O que dizem os especialistas
Eduardo Garcia, pneumologista e geriatra da Santa Casa de Porto Alegre:
"A viagem é uma oportunidade de convívio social, de conhecer novos locais, de fazer novas conexões, o que é muito bom para as nossas sinapses. À medida que a gente envelhece, os neurônios morrem, porém eles são capazes de fazer novas conexões, às quais a gente chama de plasticidade neuronal, muito importantes no processo de envelhecimento, porque tendem a compensar a perda natural da idade. Ter os sentidos em dia, os olhos, a audição, o equilíbrio, não estar deprimido, conhecer novas pessoas, novos locais, ter experiências novas é muito importante. A viagem propicia tudo isso. Se a pessoa tem segurança e condição clínica que permita, com certeza a viagem é boa em qualquer idade."

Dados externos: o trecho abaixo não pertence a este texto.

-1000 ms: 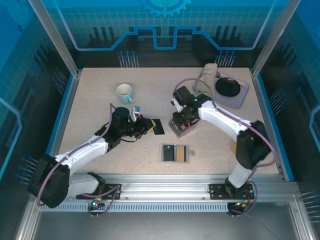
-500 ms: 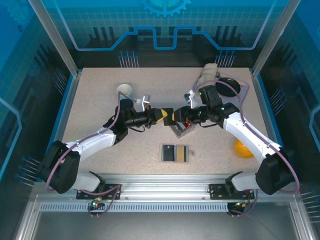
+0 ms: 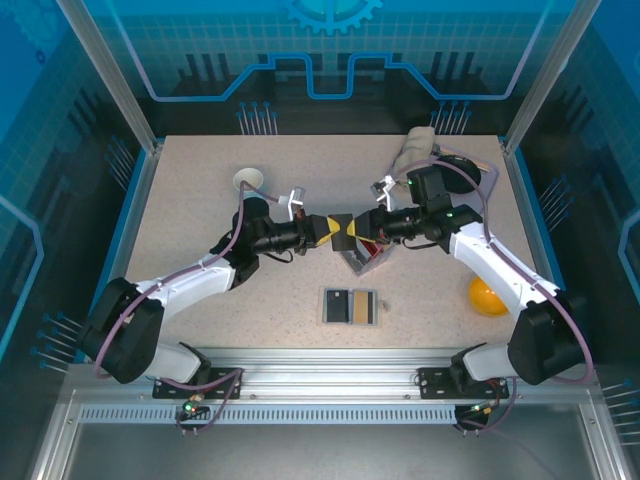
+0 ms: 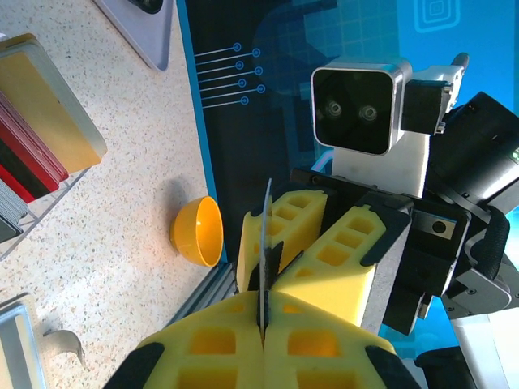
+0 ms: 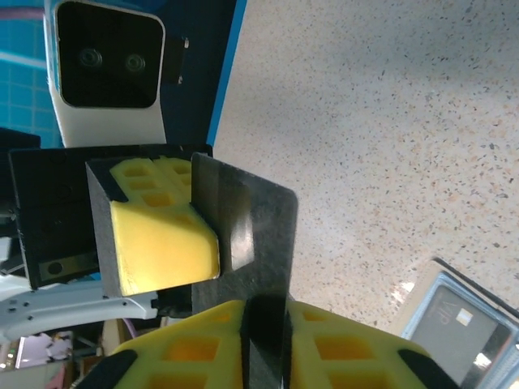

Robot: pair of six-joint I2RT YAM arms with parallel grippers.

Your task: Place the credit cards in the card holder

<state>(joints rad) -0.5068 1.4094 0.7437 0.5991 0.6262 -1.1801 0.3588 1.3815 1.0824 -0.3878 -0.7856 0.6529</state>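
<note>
where left end effector [image 4: 263, 316] meets right end effector [image 5: 266, 320], both pinch a credit card [image 5: 246, 212].

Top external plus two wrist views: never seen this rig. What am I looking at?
It is a left arm and a right arm, bolted at the near edge of a table, each ending in a two-finger claw. The top external view looks down from above and behind them; each wrist view rides on an arm and looks along its own fingers. On the table: an open card holder, credit cards in a small rack, a yellow bowl, a white mug, a grey tray with a black dish, a beige cloth. In mid-air the left claw is shut on a dark card. The right claw meets it, its fingers on either side of that card; whether it grips yet is unclear.
</note>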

Tiago Halewicz, diretor da Casamundi:
"Planeje: é fundamental conhecer seus limites físicos e organizacionais. Elabore o roteiro pensando na logística e no número de dias em que se dispõe a sair da rotina. Um agente de viagens ajuda a organizar não só o plano de viagem, mas um dia a dia adequado ao perfil de cada um. Grupos são ótima alternativa, principalmente se formados por pessoas com interesses afins.
Digitalize-se: estar por dentro dos recursos que o mundo digital oferece é um grande apoio. Em caso de roteiros internacionais, contrate um plano de roaming internacional ou adquira chips para telefone. Estar em contato com a família e amigos oferece mais segurança. O telefone conectado ajuda ainda a buscar atrações, consultar mapas e comprar ingressos para museus, passeios e espetáculos.
Faça um seguro de viagem (em alguns países é obrigatório). Seja qual for o destino, não deixe de contratá-lo e de ler as cláusulas de cobertura.
Menos é mais: reserve tempo para descanso — nem sempre visitar o maior número de atrações oferece uma experiência plena. Faça as refeições sem pressa, tente manter a rotina."